Smoked Salmon Breakfast Bowl With a 6-Minute Egg

Servings: 2

Ingredients

  • 1 cup brown rice
  • 5 baby red potatoes (quartered)
  • 8 oz. smoked salmon
  • 1/2 cup sliced mushrooms
  • 2 cups fresh spinach leaves (washed and dried)
  • 2 eggs
  • 2 tablespoons mayonnaise
  • 1 teaspoon lemon juice
  • 1/8 teaspoon smoked paprika
  • 1 tablespoon chopped parsley
  • Butter
  • Salt
  • Pepper

Directions

  1. In a saucepan, mix brown rice, 1 1/2 cups water, and 1/4 teaspoon of salt to be boiled. Cover and reduce heat to a simmer. Cook for 45 minutes. Turn off the heat and leave for 10 minutes with the lid still covering the saucepan. Fluff with a fork before serving.
  2. Meanwhile, preheat oven to 425 degrees. Line a small baking sheet with foil. Toss potatoes with 2 teaspoons olive oil, salt and pepper. Spread across baking sheet in a single layer. Roast in the oven for half an hour, tossing them mid-way to ensure even cooking.
  3. Heat a sauté pan over medium-high heat. Add one tablespoon of butter and ensure the melted butter spreads across the bottom by swirling the pan. Add sliced mushrooms in a single layer. Avoid clustering them. Season with 1/4 teaspoon of salt and cook for 3 minutes, until they turn brown-ish. Afterwards, give the mix a quick stir and cook for 2 more minutes. Transfer the mushrooms into a bowl.

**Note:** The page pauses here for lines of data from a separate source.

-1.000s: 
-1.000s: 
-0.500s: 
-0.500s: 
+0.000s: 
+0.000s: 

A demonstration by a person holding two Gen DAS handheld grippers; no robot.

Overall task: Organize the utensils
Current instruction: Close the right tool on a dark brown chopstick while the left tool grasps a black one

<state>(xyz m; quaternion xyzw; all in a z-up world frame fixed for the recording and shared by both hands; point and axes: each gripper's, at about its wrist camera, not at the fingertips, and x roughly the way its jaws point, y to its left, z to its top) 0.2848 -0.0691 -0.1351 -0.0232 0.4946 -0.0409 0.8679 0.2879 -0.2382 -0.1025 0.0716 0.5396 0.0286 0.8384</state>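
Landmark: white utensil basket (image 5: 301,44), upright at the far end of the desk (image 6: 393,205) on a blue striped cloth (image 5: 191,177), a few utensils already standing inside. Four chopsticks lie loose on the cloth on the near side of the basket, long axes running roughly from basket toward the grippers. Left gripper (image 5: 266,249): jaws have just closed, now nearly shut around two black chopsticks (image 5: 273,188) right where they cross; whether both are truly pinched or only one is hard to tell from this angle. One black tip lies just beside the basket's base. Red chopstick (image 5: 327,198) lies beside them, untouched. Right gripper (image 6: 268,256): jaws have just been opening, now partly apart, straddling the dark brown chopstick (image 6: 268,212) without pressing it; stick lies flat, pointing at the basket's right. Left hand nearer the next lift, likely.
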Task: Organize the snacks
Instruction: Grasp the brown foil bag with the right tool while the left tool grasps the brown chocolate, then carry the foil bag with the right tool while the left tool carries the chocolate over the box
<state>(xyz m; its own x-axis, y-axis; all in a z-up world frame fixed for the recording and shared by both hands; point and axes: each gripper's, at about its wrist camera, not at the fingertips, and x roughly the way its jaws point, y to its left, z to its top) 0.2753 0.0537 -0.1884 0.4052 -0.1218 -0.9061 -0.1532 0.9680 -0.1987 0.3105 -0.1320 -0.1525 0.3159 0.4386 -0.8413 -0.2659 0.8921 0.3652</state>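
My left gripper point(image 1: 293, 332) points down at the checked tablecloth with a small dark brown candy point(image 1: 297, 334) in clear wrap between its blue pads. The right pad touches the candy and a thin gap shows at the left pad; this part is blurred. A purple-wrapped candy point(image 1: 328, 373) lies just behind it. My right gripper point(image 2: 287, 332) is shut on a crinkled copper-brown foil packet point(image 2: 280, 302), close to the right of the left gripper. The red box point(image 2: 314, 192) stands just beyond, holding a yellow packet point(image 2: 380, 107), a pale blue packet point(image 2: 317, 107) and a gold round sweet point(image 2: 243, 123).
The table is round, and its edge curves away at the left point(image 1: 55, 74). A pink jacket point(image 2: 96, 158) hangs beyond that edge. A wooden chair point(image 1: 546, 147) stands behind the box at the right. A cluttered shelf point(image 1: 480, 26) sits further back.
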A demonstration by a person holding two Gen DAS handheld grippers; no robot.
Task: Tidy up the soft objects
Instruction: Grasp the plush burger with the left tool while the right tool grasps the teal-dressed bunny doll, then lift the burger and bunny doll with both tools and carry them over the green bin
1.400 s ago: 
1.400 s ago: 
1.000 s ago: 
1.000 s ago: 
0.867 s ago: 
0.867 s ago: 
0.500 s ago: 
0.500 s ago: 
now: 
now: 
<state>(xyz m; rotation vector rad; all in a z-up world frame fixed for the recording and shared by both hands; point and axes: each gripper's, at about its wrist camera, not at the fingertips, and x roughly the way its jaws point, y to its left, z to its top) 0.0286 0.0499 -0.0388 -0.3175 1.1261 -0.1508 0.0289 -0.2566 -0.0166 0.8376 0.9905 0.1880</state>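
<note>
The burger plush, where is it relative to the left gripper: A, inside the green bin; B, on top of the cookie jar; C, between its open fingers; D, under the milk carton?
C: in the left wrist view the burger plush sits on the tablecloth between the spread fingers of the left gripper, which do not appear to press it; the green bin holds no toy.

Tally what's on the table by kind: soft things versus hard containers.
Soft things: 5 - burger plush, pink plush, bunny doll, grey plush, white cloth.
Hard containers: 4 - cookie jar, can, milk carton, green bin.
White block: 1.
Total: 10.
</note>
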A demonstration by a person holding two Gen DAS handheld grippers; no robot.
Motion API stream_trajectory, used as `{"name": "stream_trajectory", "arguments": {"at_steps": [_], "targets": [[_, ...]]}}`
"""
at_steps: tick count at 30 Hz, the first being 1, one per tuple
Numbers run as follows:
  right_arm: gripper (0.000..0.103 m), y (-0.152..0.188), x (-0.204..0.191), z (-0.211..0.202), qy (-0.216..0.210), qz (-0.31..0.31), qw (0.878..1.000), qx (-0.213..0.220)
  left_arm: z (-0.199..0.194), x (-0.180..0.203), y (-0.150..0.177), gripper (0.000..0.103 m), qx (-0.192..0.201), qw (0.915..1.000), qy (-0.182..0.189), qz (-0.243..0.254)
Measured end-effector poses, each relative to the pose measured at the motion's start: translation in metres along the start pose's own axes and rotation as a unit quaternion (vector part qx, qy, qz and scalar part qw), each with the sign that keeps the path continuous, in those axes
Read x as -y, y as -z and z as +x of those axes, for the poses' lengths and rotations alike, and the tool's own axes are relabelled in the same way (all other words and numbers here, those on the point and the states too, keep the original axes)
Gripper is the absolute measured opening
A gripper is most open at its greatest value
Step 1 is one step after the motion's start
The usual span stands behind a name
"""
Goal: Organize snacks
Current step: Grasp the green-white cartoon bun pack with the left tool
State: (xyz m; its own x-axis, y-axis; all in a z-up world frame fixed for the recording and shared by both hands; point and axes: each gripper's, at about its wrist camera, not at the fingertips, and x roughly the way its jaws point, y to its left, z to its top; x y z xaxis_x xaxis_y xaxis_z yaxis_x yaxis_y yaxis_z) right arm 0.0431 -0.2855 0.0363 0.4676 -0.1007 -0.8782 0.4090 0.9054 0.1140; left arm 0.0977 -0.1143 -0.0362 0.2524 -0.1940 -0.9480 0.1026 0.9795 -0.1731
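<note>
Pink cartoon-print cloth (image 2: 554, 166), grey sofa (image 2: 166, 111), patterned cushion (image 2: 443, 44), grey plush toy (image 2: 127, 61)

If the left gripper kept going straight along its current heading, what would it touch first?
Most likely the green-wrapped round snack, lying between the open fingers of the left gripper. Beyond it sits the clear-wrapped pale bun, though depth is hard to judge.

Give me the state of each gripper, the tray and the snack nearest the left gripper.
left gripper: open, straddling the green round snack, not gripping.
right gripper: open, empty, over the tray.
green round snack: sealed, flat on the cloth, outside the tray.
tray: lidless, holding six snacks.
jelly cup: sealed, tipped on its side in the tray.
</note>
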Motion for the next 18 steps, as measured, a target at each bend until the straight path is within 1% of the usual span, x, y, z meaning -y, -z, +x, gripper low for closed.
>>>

  1. Return pan to heat and add 1 teaspoon of olive oil. Add spinach leaves, lower heat to a simmer and cook until leaves have wilted. Season with salt and black pepper, to taste.
  2. Add 4 cups of water to a medium-sized, deep-sided saucepan. Bring water to a rolling boil and gently place 2 eggs into the pot. Lower heat to a simmer and cook eggs for 6 minutes. Remove the eggs and rinse under cold water for a minute to shock them. Carefully crack and peel the eggs. Set aside.
  3. Whisk together mayonnaise, lemon juice and smoked paprika until thoroughly combined. Season with salt to add taste.
  4. To assemble the dish, spoon 1 tablespoon of the sauce on the bottom of two bowls. Distribute 1/4 cup brown rice into each. Top each with mushrooms, spinach, roasted potatoes, and 4 oz. smoked salmon. Place the eggs in a bowl and, using a sharp knife, cut them in half, lengthwise. Garnish with chopped parsley, salt, and freshly ground black pepper.